• [Exercise instructions] Quote the data below in full, minus the images.

• [Supplied information]
************

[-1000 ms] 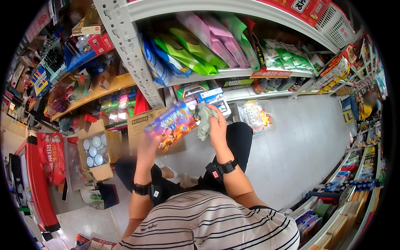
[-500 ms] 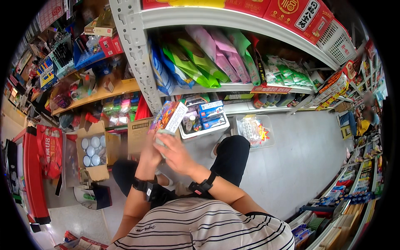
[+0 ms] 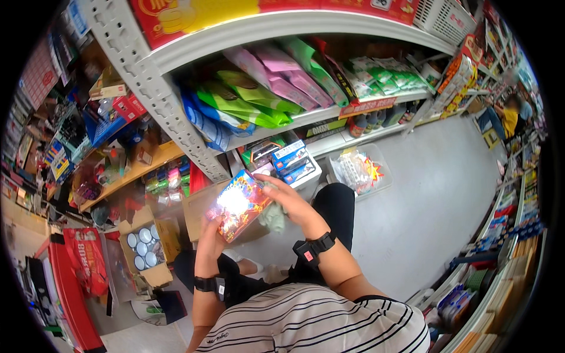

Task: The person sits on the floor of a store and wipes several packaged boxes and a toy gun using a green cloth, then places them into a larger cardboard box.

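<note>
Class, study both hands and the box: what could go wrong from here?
1. The glossy box might slip if the left hand loosens at its lower corner.
2. The cloth dangling below the right hand could catch the box's edge and tug it.
3. Bright glare could hide marks on the box's face.

First: You're wearing a cream shirt (image 3: 318, 323) crossed by thin dark stripes, some of them set in close pairs. A dark trim (image 3: 376, 299) edges your right sleeve.

Second: And small dark lettering (image 3: 220, 338) sits on the left of your chest, too fine to make out. Below, you have black trousers (image 3: 333, 222) and a pale shoe (image 3: 250, 266).

First: Your wrists match, don't they?

Second: Nearly. Each of yours carries a black strap with a boxy black module; your right module (image 3: 305, 250) bears a reddish label, your left module (image 3: 221, 285) a whitish one.
</note>
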`<state>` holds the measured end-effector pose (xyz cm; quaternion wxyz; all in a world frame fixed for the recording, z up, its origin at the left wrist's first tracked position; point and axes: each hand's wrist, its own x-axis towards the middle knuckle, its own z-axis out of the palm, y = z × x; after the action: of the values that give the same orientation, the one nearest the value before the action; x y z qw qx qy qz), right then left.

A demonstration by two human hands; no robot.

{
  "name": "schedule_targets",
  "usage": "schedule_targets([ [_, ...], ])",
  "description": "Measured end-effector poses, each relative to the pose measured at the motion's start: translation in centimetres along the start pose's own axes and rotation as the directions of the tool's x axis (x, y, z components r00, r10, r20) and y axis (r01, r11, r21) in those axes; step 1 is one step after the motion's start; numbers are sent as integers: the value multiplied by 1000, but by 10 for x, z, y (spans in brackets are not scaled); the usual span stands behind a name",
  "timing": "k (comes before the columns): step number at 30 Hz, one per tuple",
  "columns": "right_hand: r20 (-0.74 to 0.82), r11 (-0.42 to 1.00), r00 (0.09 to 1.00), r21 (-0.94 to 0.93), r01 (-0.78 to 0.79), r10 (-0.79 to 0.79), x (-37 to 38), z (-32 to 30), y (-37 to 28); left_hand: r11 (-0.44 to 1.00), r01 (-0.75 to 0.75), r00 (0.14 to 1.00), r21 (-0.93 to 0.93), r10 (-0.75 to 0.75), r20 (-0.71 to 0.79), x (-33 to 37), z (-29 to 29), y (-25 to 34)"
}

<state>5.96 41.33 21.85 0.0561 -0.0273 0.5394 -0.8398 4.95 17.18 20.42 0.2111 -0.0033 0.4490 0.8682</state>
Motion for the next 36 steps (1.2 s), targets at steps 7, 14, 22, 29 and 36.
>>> schedule_targets([
  [7,-52,983,991,-145,113,-122,-3,-22,16,940,-178,980,291,198,-39,6,17,8],
  [14,-248,722,777,-600,346,-579,-7,-11,27,920,-15,995,391,54,-89,11,33,-3],
  [22,247,521,835,-685,509,-491,-34,18,6,985,26,985,170,-54,162,22,27,-12],
  [29,-29,496,810,-803,330,-586,-14,-2,30,950,135,969,283,-186,162,9,19,-13],
  [36,243,551,787,-598,582,-567,-26,26,25,941,200,971,274,-227,69,9,-4,-13],
])
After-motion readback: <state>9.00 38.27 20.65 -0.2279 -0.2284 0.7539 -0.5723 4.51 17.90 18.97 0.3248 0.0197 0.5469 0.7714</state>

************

• [Output for this task]
[-1000 ms] 
[-500 ms] 
[+0 ms] 

Task: The person sits on the floor of a store and wipes several packaged boxes and a toy gun using a green cloth, then places them into a larger cardboard box.

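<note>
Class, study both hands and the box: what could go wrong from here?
1. The glossy box might slip if the left hand loosens at its lower corner.
2. The cloth dangling below the right hand could catch the box's edge and tug it.
3. Bright glare could hide marks on the box's face.

First: You're wearing a cream shirt (image 3: 318, 323) crossed by thin dark stripes, some of them set in close pairs. A dark trim (image 3: 376, 299) edges your right sleeve.

Second: And small dark lettering (image 3: 220, 338) sits on the left of your chest, too fine to make out. Below, you have black trousers (image 3: 333, 222) and a pale shoe (image 3: 250, 266).

First: Your wrists match, don't they?

Second: Nearly. Each of yours carries a black strap with a boxy black module; your right module (image 3: 305, 250) bears a reddish label, your left module (image 3: 221, 285) a whitish one.
</note>
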`<state>` holds the measured end-effector pose (xyz cm; quaternion wxyz; all in a world frame fixed for the recording, z up, its origin at the left wrist's first tracked position; point and axes: each hand's wrist, its own x-axis towards the middle knuckle, its own z-axis out of the palm, y = z × x; after the action: of the values that give the same orientation, the one nearest the value before the action; x y z qw qx qy qz), right then left.

A demonstration by two human hands; no robot.

{
  "name": "schedule_targets",
  "usage": "schedule_targets([ [_, ...], ])",
  "description": "Measured end-effector poses, each relative to the pose measured at the motion's start: translation in centimetres along the start pose's own axes and rotation as the directions of the tool's x axis (x, y, z components r00, r10, r20) and y axis (r01, r11, r21) in those axes; step 1 is one step after the motion's start; numbers are sent as integers: the value multiplied by 1000, but by 10 for x, z, y (spans in brackets are not scaled); the usual span stands behind a name",
  "timing": "k (comes before the columns): step number at 30 Hz, one per tuple",
  "columns": "right_hand: r20 (-0.74 to 0.82), r11 (-0.42 to 1.00), r00 (0.09 to 1.00), r21 (-0.94 to 0.93), r01 (-0.78 to 0.79), r10 (-0.79 to 0.79), x (-37 to 38), z (-32 to 30), y (-37 to 28); left_hand: r11 (-0.44 to 1.00), r01 (-0.75 to 0.75), r00 (0.14 to 1.00), r21 (-0.93 to 0.93), r10 (-0.75 to 0.75), r20 (-0.71 to 0.79), x (-33 to 37), z (-29 to 29), y (-25 to 34)"
}

<state>5.96 41.33 21.85 0.0561 -0.0273 0.5394 -0.8398 4.95 17.18 20.42 0.2111 -0.0033 0.4490 0.8682</state>
Motion for the next 36 steps (1.2 s), targets at steps 7, 14, 22, 29 and 36.
>>> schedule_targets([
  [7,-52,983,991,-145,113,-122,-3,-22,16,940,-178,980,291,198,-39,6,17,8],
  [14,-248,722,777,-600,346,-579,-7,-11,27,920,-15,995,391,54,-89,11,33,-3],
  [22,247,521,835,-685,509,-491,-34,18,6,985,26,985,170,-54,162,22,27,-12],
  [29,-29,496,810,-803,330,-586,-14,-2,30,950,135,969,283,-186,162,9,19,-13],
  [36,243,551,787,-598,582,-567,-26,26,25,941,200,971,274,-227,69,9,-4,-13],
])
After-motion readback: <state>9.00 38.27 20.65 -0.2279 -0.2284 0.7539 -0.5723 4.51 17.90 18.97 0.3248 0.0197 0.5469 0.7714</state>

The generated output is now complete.